For one thing, I was right about the real estate. These horse people with all their horse knowledge and their ability to wait out the right land in the right place…. they chose to put their spot right where I would have put mine. For another thing, they’re doing summer camp stuff just like I wanted to do. For a third, their story sniffs a little at the positive atmosphere I wanted to create: “Our goal is to treat all of our clients as part of the Sonny Brooke family, providing a constructive environment for horsemen and women to learn and grow in all areas of their lives, stretching and challenging them through the sport of horseback riding.”
But wait – there’s more silver lining to this idiot story.
When you click on Boarding, there are no words on the page. No prices, no information, nothing. And when you click on Lessons, after the galling fees I have no hope of commanding, in a tiny sweet little font, there is this: “Our lesson program is currently full, but we would love to add you to our waiting list!”
So first, they’re busy – which means there’s market out there for me to grab. More importantly though, they’re after something very different from me. Nestled under their history and mission statement, I found their vision statement:
To develop a competitive equestrian school for committed riders of all levels. Top rated boarding, breeding, and facilities in an elite atmosphere with a kindred love for sportsmanship.– Sonny Brooke Stables
Sonny Brooke has a lot to offer, but this facility is not going to be a problem for my business model. In fact, quite the opposite. It is ideal to have a facility of that caliber right around the corner – especially if they take all the elite riders out of the pressure zone of my business. I have no desire whatsoever to develop a competitive equestrian school. The idea of breeding horses gives me the heebie-jeebies. An elite atmosphere makes me feel tired, and if I have a kindred love for anything, it is absolutely not for sportsmanship. Their stable will draw horse people, shows, notoriety, and money to the area . . . and I will make a family of those who can’t or don’t fit there.

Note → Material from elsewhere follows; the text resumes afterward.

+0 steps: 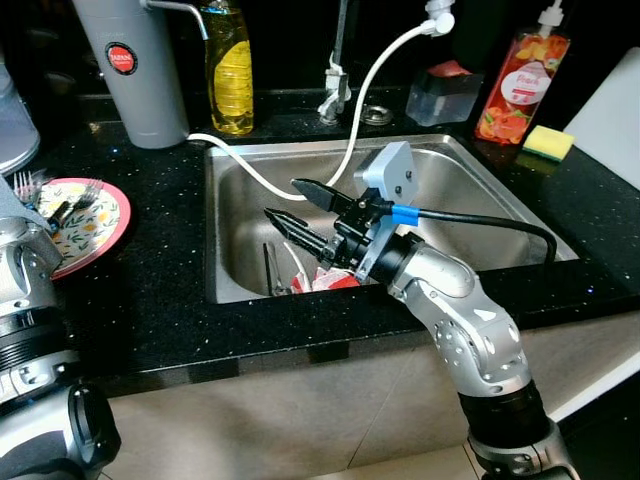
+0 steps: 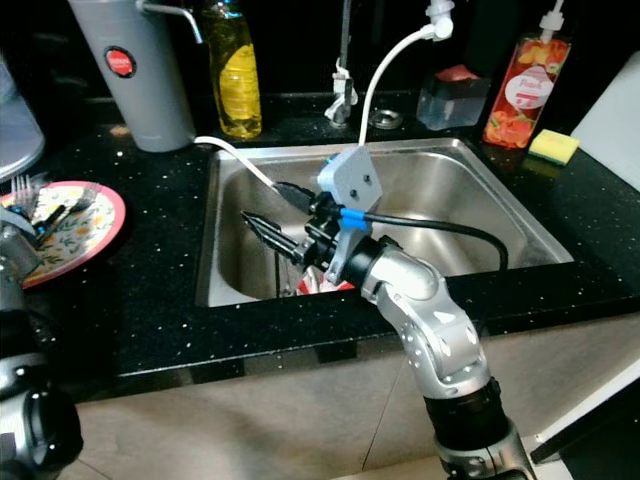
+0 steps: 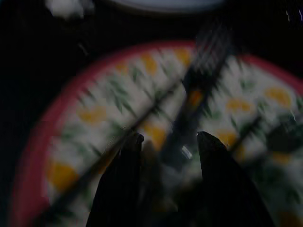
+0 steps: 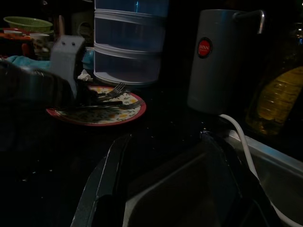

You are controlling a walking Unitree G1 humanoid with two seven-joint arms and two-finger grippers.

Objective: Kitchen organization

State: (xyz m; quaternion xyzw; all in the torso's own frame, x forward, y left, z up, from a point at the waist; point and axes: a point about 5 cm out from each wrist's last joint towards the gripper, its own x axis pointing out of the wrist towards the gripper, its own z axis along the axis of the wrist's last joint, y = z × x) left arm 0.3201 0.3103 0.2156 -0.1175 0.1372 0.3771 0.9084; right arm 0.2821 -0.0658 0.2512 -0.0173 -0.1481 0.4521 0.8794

I don’t have to compete with any facility anywhere. What I want to do does not exist; that’s why I am doing it. This feeling of having to ‘break into’ the horse world, this fear of being viewed as an idiot, these are evidence of the motivation I feel to make horse stuff accessible to normal people. This is the “it-factor” I have that other facilities do not. My community of kids being kids, horses being horses, food and people coming and going . . . the accessible atmosphere of community and calm . . . there is still very much a market for that in Knoxville.

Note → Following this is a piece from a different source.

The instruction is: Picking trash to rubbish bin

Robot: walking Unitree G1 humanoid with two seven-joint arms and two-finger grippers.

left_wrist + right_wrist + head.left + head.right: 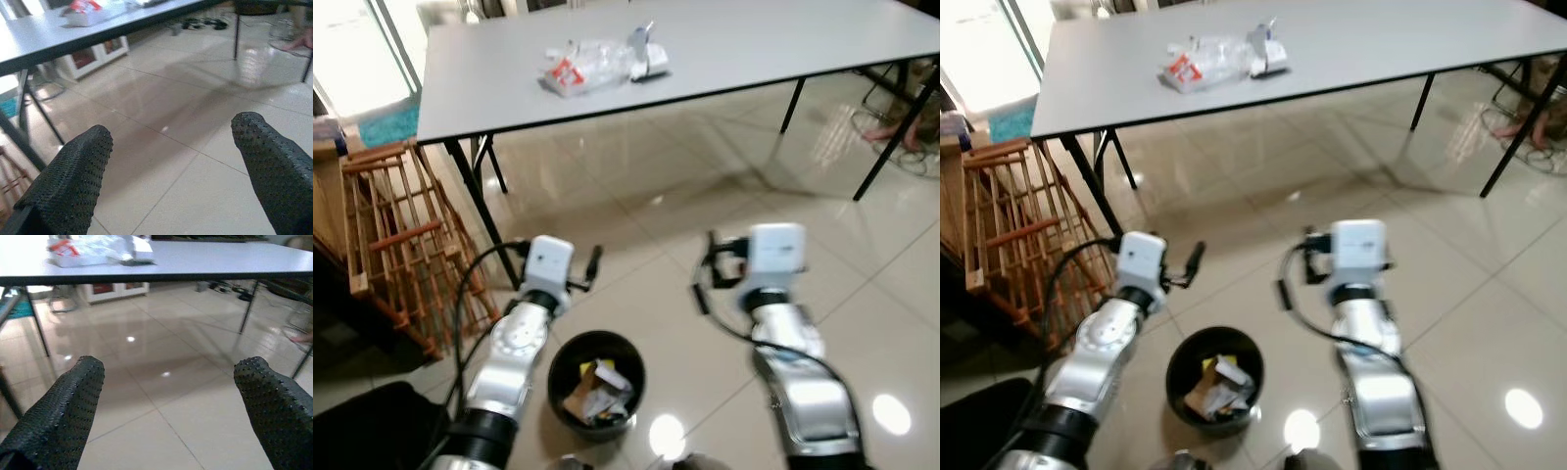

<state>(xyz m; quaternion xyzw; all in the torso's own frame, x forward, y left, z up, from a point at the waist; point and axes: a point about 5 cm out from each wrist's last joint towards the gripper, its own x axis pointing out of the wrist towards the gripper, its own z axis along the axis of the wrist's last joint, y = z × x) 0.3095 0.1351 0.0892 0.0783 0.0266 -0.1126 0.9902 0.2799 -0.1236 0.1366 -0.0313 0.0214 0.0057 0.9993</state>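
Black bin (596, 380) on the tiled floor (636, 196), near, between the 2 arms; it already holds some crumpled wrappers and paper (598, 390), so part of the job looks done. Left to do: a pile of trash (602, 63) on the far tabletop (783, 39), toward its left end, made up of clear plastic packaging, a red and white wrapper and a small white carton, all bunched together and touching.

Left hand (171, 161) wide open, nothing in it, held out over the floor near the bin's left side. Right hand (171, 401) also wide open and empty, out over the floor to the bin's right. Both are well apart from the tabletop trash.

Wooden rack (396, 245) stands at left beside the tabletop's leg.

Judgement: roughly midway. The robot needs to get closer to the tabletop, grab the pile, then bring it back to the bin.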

And so, the little seed of doubt gives way to the deeper sense of purpose. I have many more hours of market research ahead of me, and probably many more moments of doubt. But you push through these things. The obstacle is the way.

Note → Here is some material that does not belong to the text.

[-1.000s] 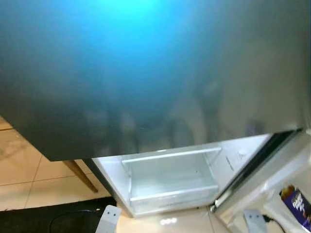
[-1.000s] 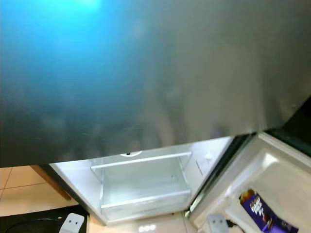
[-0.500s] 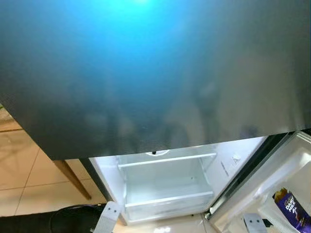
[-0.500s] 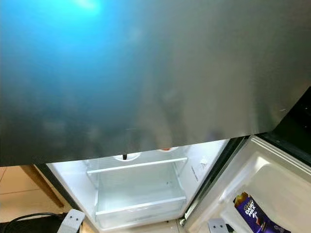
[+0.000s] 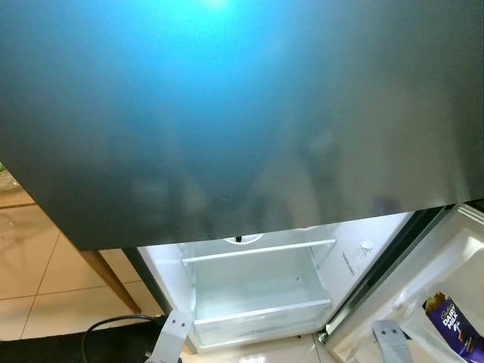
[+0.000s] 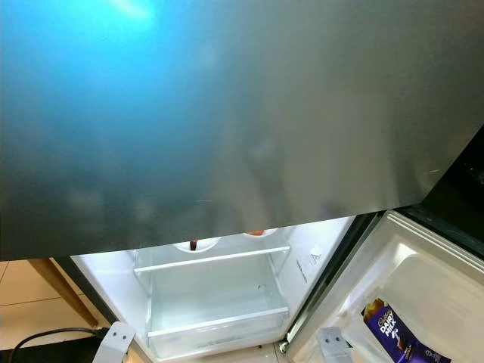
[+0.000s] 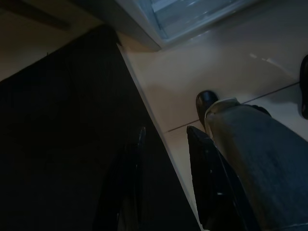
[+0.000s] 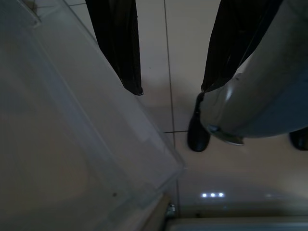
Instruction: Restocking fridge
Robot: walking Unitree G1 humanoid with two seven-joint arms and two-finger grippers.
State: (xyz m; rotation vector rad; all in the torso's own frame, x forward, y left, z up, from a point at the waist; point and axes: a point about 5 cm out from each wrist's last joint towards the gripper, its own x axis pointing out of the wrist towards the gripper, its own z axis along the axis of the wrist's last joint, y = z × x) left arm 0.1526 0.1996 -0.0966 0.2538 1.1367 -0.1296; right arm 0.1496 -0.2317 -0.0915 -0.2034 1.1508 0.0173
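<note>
Left eye view is mostly getting hogged by the dark grey upper door (image 5: 242,113) of the fridge, which is sitting right in front of the head camera. Below it, at about 6 o'clock, the lower compartment (image 5: 261,291) is standing open and lit, with a clear crisper drawer (image 6: 215,302) that's looking bare as far as I can see. Its door (image 6: 423,287) is swinging out toward 4 o'clock, and a purple chocolate bar (image 6: 392,331) is sitting in the door shelf, wrapper facing up, flat and slightly tilted (reads like Dairy Milk).

Both arms are hanging idle down by the floor. The left gripper (image 7: 163,144) is pointing at the tiles beside a dark mat (image 7: 57,144), fingers apart with nothing between them. The right gripper (image 8: 173,89) is likewise spread and carrying nothing, hovering just above the clear edge of the door shelf (image 8: 72,144).

What I'm worrying about: I'm standing very close, so bending or stepping forward is probably going to bump the head into that upper door. The right arm is also risking a clip on the door shelf if I raise it carelessly. There's a black cable (image 5: 113,327) lying at 7 o'clock near my feet too, which is looking like a trip hazard.
</note>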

One last thing for the record:
There’s this little tab on the Sonny Brooke website for Parties & Events. Seems reasonable at first glance; who doesn’t love a party?
Look here, horse people – and I don’t care how much money I lose on this – do not call me for horsey birthday parties.
Fireside Nation will never, not-ever, no-never, host a unicorn party. You can bet your momma on it. Know what though? There’s a place up the road… I think they do that there.